**Provided material**:

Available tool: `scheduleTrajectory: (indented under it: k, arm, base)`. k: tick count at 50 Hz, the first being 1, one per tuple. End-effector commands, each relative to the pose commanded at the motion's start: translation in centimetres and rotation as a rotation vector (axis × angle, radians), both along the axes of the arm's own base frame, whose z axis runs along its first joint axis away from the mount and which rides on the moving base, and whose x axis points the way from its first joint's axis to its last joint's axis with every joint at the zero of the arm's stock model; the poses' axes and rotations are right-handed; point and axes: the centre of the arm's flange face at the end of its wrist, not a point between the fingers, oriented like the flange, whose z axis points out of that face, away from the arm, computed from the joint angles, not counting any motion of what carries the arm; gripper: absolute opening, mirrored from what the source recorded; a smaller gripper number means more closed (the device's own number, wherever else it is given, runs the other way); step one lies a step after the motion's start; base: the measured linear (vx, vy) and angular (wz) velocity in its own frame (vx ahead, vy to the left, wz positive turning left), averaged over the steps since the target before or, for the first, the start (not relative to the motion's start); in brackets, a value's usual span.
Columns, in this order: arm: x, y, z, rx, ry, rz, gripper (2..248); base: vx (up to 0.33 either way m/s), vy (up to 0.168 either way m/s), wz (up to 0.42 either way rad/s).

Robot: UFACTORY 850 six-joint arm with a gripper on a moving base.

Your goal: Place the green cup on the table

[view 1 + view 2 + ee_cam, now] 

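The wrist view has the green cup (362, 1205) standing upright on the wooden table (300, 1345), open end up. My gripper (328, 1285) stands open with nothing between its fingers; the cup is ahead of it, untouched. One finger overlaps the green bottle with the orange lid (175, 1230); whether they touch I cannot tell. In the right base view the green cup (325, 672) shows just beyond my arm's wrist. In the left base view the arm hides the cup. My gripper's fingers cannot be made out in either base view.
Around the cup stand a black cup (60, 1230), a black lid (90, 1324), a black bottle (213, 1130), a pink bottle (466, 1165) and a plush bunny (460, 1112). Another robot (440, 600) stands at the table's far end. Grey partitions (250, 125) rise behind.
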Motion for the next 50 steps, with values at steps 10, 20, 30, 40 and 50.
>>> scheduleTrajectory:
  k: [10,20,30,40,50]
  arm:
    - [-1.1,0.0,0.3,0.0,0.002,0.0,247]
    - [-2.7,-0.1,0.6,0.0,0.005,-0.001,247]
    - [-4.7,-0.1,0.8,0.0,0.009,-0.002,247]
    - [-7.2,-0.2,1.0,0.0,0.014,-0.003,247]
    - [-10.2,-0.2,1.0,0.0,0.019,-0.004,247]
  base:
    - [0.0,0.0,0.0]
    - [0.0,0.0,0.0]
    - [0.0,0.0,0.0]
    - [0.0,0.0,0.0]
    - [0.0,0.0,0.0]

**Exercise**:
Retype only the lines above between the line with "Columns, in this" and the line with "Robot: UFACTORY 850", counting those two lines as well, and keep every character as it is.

**Answer section**:
Columns, in this order: arm: x, y, z, rx, ry, rz, gripper (2..248); base: vx (up to 0.33 either way m/s), vy (up to 0.168 either way m/s), wz (up to 0.42 either way rad/s).

Robot: UFACTORY 850 six-joint arm with a gripper on a moving base.

That wraps up the answer.